It is now Wednesday, and though I've been quite successful in the field of work (I finished the work I needed to do for Monday, Tuesday, and part of today yesterday) I have not written anything of substance, of...merit. I do not really expect to, which might be part of my problem. My outlook itself might need to be shifted massively. My viewpoint, however, will remain fixed with me, seeing what I see through these mildly nearsighted eyes of mine. Having perfect vision, or perhaps even better than perfect vision, 20:15 vision or somesuch, is one of those dreams that is a common thing, I suppose. I had very strange dreams last night. Chief amongst these visions from Morpheus started thus: I am in what can only be described as a shebeen of sorts, with several friends (all of whom have in reality been blown to the four winds, but as this is a dream, we continue onward together), having drunk heavily from flagons that lie empty on a trestle table before us. In front of this table, there is a stage, dimly lit, but far better lit than the cantina itself. The stage is graced by another friend, whom I've known since the summers of my youth, spent on the beaches of Rhode Island. On those beaches, she was always a friendly idol of sorts, a few years older than the rest of the crowd that surrounded my comrades of surf and rock, the sister of my best friend. As it turned out (in the dream) she needed to pass me a message of some sort (the message itself was a shopping list for a rather large and involved dinner that evening at the Chateau Robinson. She chose to pass the message in the form of a strip tease given for the audience (to the delight of said audience--except for myself, as I was trying to decypher the code she was using to transmit the information). The dance eventually ended, and somehow I materialized at Notre Dame and was trying to find a path to the nearest fruit stand so that I could buy swordfish, corn, and pie for dinner.
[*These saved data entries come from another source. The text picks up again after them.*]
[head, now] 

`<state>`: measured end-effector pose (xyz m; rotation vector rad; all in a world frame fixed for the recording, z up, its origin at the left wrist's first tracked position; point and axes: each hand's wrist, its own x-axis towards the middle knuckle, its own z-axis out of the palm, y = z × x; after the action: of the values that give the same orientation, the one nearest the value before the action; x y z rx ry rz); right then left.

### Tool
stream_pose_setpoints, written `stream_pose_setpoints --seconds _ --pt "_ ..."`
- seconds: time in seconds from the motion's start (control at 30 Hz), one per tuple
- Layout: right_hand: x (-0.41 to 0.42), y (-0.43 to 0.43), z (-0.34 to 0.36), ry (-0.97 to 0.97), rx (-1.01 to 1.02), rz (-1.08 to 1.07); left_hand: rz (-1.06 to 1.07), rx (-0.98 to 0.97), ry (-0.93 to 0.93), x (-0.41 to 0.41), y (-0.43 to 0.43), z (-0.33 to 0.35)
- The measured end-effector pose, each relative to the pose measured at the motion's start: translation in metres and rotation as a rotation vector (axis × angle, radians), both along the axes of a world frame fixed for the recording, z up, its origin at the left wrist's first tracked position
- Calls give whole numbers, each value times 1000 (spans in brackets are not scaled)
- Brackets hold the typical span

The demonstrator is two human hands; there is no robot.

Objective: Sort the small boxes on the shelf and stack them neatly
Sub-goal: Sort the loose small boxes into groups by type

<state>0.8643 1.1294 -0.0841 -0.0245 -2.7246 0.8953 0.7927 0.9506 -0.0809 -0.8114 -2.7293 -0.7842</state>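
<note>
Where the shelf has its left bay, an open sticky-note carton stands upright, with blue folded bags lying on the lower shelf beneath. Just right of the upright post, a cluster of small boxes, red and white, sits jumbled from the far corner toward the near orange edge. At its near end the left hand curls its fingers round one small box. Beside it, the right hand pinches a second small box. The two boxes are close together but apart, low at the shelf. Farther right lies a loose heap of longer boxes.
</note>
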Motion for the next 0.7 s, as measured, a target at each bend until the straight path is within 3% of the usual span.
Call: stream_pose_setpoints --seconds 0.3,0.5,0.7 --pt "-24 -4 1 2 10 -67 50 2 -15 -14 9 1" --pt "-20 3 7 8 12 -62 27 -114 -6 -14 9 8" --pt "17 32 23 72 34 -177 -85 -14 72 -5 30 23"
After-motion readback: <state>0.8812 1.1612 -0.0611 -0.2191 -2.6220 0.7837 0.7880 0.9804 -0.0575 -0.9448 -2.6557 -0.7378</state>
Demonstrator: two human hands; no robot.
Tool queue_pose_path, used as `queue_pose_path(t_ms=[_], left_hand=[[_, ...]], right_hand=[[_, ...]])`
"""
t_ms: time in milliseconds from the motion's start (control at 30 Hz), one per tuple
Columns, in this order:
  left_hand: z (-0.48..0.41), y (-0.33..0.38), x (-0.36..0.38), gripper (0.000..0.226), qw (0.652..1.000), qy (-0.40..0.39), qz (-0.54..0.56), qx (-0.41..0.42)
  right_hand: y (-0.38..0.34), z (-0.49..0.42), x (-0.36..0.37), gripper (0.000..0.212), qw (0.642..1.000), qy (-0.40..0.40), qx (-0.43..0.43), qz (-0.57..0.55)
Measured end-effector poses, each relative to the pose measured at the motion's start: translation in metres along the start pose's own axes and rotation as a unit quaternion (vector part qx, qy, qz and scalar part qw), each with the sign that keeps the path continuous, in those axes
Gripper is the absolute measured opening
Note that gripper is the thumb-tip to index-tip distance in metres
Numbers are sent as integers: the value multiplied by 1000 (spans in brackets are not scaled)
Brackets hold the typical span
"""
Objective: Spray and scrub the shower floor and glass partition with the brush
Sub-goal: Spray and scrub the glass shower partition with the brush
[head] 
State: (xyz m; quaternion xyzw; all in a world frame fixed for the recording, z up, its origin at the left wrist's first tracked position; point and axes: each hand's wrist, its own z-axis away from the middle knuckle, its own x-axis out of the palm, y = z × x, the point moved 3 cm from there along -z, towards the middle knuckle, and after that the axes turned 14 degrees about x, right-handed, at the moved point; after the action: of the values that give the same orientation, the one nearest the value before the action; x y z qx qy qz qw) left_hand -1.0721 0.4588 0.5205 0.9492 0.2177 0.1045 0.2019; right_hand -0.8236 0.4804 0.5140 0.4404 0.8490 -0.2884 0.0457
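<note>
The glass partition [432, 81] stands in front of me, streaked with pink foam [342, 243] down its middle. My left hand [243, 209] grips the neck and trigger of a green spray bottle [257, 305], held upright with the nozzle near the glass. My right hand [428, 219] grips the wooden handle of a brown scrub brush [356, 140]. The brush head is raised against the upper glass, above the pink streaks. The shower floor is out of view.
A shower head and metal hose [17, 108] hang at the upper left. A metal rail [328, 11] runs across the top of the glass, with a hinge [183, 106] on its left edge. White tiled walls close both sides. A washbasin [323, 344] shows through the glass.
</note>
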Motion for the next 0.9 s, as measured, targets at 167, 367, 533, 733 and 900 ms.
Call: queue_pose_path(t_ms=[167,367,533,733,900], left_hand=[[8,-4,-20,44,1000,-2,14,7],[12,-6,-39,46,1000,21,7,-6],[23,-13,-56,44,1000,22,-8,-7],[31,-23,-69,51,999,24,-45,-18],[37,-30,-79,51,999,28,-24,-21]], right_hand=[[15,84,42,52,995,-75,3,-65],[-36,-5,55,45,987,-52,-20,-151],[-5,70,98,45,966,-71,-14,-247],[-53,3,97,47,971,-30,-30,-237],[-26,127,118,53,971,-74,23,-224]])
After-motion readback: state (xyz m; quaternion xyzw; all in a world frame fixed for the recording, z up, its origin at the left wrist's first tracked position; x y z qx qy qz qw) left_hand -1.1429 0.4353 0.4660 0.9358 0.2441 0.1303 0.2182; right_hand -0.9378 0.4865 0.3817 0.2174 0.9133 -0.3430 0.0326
While this is actually the standard menu for a summer meal, why I would purchase all of these items at a fruit stand remains a mystery, like various things throughout the dream itself.
Anyway, the world of the mind is a curious and unmappable (unchartable also) territory.
Moving from that, to lands more charted, or perhaps unmapped in their own varied ways.
First of all, this article from Jezebel.com (yes, I read Jezebel--I make a habit of reading every news source I can get my hands on, and all the sites associated with Gawker.com are included in that--and Jezebel is probably the one that is most in-line with my social and political views (though, thankfully, all of the sites drift towards the Left, though none of them far enough, as far as I'm concerned--then again, as far as I'm concerned----I'm not going to go on a political rant right now, simply because I lack the energy, and my anger would be directed entirely (as yours should be) at the Free World for doing nothing about the popular revolution in Libya, sitting on their hands when they could be saving thousands of lives and ending a brutal dictatorship. If only there was a global organization to prevent the abuse of human rights.)....anyway...
This article from Jezebel is quite well written, and presents yet another reason you should be watching the British show Skins, one of those rare shows that (aside from being set in the Mirror World of England, where everything is the same, yet different in random little ways that make the world what it is, an endlessly varied and diverse place full of little things and ways) captures the terror of high school, and all the problems people actually face. Most importantly, the show does not shy away from the sex, drugs, and drinking (or the attempts to find these things) aspects of life--nor does it avoid the often unpleasant consequences of these various things. And for this honesty, the show is shouted down in America by organizations of 'Concerned Citizens and Parents' (save the world from such a fate and abolish all such Concerns whenever you see them) as being a negative influence, when it should be praised for being an honest depiction of life, realizing that teenagers, the youth of the world, are real people. The article also raises a valid point, and that is that the show actually addresses tough issues like sexuality and gender as dynamic things, not easily discernible static norms. There are no norms in life, and the writers of Skins get that point that America at large seems to have forgotten, or perhaps missed entirely.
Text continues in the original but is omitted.